» WHAT TO WORK ON
Exactly reproduce the data from its first line through the line with "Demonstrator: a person", leaving out every line after it.

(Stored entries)
----
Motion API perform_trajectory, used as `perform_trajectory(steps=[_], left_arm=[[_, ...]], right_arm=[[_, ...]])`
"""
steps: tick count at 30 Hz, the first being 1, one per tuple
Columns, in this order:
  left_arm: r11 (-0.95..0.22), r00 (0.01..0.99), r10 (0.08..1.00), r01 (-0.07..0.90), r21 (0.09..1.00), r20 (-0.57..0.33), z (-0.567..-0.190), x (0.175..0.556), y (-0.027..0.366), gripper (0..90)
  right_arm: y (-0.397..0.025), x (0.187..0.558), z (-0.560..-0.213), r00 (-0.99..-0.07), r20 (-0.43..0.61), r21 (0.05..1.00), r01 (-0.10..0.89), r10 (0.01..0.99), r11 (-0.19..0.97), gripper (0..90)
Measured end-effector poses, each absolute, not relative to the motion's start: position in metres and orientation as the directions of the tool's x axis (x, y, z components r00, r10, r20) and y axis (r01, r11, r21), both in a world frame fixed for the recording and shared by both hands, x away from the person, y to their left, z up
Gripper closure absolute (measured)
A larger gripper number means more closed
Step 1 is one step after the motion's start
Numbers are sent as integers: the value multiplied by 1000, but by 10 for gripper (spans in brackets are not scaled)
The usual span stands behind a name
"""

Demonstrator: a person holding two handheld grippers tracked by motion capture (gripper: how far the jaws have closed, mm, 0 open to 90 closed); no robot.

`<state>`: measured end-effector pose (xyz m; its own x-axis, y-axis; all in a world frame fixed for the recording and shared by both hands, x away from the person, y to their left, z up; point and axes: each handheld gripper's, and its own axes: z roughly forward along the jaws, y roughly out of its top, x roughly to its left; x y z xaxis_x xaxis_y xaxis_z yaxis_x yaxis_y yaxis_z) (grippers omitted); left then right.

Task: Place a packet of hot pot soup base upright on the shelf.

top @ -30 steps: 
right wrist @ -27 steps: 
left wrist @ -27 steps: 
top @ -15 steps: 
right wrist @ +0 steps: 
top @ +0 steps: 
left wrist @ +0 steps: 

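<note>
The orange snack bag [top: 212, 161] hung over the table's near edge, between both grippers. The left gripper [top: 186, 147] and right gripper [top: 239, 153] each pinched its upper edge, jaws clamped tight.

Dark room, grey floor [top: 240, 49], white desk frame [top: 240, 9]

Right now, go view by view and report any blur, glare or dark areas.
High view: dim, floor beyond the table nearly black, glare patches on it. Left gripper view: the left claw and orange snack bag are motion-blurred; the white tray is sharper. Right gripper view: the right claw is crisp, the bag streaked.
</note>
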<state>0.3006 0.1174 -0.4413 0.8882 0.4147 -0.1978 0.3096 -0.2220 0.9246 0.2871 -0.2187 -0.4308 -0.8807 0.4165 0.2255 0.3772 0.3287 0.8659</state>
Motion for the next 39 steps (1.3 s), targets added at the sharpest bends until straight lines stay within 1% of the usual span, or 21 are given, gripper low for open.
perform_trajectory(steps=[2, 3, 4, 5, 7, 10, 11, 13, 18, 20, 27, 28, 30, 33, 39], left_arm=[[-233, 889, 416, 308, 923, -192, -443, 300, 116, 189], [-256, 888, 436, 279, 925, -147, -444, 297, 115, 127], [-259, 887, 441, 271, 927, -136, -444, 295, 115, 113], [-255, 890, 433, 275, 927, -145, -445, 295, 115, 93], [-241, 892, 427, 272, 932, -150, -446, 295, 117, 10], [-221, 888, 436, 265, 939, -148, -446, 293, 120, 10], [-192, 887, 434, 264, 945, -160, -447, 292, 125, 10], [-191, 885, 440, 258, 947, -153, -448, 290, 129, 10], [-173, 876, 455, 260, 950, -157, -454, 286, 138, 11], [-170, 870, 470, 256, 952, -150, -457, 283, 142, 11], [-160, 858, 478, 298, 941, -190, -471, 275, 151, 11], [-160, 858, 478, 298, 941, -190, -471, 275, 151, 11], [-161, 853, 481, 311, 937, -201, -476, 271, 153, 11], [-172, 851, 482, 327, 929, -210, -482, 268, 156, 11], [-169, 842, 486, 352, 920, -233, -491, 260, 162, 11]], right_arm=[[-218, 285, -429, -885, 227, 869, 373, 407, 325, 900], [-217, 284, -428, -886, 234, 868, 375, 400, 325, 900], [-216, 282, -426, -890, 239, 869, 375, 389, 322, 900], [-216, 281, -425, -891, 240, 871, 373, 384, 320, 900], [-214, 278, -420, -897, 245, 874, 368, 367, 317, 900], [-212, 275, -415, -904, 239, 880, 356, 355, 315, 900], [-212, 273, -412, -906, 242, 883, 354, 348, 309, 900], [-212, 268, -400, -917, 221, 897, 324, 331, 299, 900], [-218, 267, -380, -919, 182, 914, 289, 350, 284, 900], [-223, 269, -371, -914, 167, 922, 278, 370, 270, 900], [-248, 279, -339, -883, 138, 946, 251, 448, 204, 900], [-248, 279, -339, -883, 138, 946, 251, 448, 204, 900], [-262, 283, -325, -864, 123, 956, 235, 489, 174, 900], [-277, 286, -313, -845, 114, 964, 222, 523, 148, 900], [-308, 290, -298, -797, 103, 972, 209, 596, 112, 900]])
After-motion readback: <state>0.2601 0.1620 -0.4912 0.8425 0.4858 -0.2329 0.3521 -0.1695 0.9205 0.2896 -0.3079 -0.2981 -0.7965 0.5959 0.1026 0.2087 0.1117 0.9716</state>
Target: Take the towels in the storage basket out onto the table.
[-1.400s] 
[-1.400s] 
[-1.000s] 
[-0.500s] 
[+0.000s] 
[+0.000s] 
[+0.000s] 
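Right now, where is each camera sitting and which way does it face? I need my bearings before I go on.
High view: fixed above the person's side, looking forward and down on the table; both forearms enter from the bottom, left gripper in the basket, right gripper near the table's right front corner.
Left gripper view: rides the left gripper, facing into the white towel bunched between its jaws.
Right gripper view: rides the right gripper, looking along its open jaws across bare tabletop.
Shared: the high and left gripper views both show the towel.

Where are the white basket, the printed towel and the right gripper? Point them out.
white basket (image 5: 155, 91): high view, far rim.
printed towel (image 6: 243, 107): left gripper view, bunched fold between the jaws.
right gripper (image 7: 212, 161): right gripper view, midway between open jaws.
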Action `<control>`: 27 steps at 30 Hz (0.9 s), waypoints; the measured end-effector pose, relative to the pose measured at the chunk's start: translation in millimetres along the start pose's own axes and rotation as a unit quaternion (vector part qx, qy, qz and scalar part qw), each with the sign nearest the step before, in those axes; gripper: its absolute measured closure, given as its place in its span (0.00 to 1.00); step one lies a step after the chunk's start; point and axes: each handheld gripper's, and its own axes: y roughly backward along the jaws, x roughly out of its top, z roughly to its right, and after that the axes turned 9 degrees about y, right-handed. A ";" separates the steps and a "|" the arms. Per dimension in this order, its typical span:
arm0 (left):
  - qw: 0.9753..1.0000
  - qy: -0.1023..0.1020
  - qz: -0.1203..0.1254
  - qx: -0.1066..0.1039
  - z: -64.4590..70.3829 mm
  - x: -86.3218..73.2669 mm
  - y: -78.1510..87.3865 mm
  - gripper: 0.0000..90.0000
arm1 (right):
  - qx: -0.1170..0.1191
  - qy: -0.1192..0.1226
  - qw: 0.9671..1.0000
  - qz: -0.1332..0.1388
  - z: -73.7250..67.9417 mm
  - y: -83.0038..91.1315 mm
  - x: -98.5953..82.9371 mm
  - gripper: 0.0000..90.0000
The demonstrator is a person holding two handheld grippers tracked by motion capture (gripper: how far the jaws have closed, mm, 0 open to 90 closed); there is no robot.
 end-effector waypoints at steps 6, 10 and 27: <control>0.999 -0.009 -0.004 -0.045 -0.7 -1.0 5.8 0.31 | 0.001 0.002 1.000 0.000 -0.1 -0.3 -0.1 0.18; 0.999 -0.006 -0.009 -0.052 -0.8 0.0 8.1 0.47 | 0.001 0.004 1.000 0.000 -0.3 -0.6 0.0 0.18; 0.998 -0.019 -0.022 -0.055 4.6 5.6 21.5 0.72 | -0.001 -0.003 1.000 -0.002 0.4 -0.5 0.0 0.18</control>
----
» EXPECTED OUTPUT
Motion API perform_trajectory, used as `perform_trajectory(steps=[_], left_arm=[[_, ...]], right_arm=[[_, ...]])`
"""
steps: tick count at 30 Hz, the first being 1, one per tuple
Columns, in this order:
  left_arm: r11 (-0.95..0.22), r00 (0.01..0.99), r10 (0.08..1.00), r01 (-0.07..0.90), r21 (0.09..1.00), r20 (-0.57..0.33), z (-0.567..-0.190), x (0.175..0.556), y (-0.027..0.366), gripper (0..90)
  right_arm: y (-0.397..0.025), x (0.187..0.558), z (-0.560..-0.213), r00 (-0.99..-0.07), r20 (-0.43..0.61), r21 (0.05..1.00), r01 (-0.10..0.89), r10 (0.01..0.99), r11 (-0.19..0.97), gripper (0..90)
Measured end-effector poses, each absolute, not relative to the motion's start: position in metres and orientation as the directions of the tool's x axis (x, y, z components r00, r10, r20) and y axis (r01, r11, r21), both in a world frame fixed for the recording and shared by both hands, x away from the person, y to their left, z up
Gripper closure absolute (measured)
A larger gripper number means more closed
Step 1 is one step after the motion's start
Numbers are sent as integers: the value multiplied by 1000, but by 10 for gripper (spans in brackets are not scaled)
The usual span stands behind a name
"""

Demonstrator: a person holding two handheld grippers tracked by motion capture (gripper: how far the jaws have closed, mm, 0 open to 90 closed); no robot.

The response is complete as it stands.